● **WORK TASK**
Could you retype every line of the data underneath without altering anything?

● **RECORDED INFORMATION**
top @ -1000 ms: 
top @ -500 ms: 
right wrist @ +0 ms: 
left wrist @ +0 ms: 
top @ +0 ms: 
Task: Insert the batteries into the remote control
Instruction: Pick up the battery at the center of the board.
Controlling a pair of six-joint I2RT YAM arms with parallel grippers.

● **TASK ANSWER**
top @ -1000 ms: 
top @ -500 ms: 
right wrist @ +0 ms: 
left wrist @ +0 ms: 
top @ +0 ms: 
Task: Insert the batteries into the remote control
Instruction: Pick up the battery at the center of the board.
Controlling a pair of six-joint I2RT YAM arms with parallel grippers.

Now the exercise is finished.